Have you ever experienced a moment in time when you knew you were in the presence of God? At such a moment, life completely stops, all your cares and worries vanish, and the world suddenly somehow makes sense. Most of all, you are overwhelmed by a certainty and trust that everything is “okay.” This must have been what the disciples felt when they witnessed the transfiguration of the Lord. They were among the divine, which was so incredible for mere mortal fishermen, that it was simply too much for their minds to comprehend.
“Master, it is good that we are here;
let us make three tents,
one for you, one for Moses, and one for Elijah.”
But he did not know what he was saying.” (Luke 9:28–36)

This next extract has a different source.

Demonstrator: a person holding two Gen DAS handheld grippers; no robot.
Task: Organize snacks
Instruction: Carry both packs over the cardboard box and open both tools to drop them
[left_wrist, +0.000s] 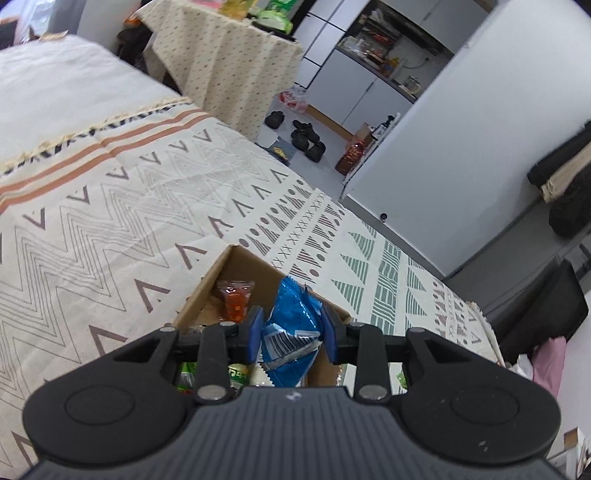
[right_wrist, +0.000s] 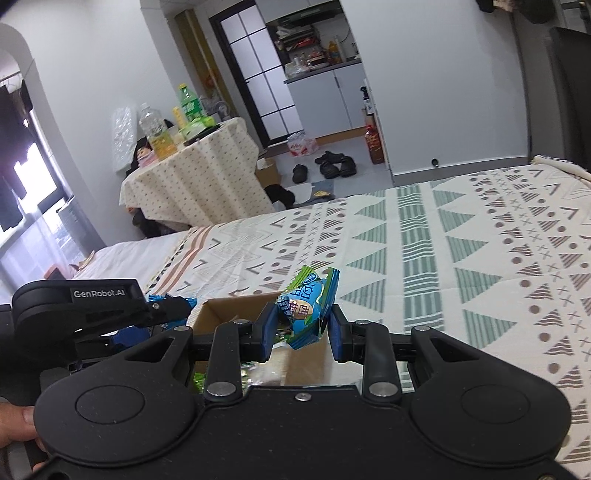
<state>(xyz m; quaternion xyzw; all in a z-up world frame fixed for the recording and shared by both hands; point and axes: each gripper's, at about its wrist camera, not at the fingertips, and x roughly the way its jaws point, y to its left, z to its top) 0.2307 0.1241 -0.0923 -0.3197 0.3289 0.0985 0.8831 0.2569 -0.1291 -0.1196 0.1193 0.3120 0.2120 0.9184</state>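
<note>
Left gripper (left_wrist: 293, 334), nearest the lens: blue-padded fingers (left_wrist: 255, 332) clenched on a blue snack packet (left_wrist: 293, 325), barcode side up, held above the open cardboard box (left_wrist: 207, 291).

Bedspread (left_wrist: 147, 206): cream, zigzag and triangle print; carries the box.

Cardboard box: brown, flaps open, directly beneath both grippers. Contents visible: one orange-red snack packet (left_wrist: 235, 301) against the far inner wall, green wrappers (left_wrist: 188, 376) lower down, partly hidden by the gripper body.

Right gripper (right_wrist: 301, 325): fingers closed on a crumpled blue-and-green snack packet (right_wrist: 308, 306), held over the box's near corner (right_wrist: 236, 314). The left gripper (right_wrist: 166, 308) appears just beside it, on its left, blue wrapper showing at the tips.
</note>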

Peter, along with James and John, was given a special glimpse of a meeting much bigger than himself, so he attempts to deal with it in a concrete way, honoring these glorified beings with the only skill he can contribute. It is essential in a life of faith to acknowledge these moments and give thanks for them, holding them close in our hearts to remember for the future. While these times are life-changing, they cannot last forever, and we all must return to reality. On one of my pilgrimages, as we were preparing to resume our daily lives, our priest reflected on the transfiguration, asking us to imagine what it must have been like walking down the mountain, how disorienting for the disciples. No matter how miraculous the experience, the reentry into reality will always be difficult. We will once again be confronted by doubt and fear, especially the doubt as to whether or not what we just experienced was actually real.
Although the walk down the mountain will always be a trial, I take heart that the harder the walk is, the more I can have faith that what I just went through really did happen. The account of the transfiguration gives us hope as believers and followers of Jesus Christ. After the transfiguration, only He remained with His disciples. This holds true for us as disciples today. Jesus Christ remains with us, ready to give us courage and to support us as we walk down the mountain and continue our everyday journeys in our daily lives.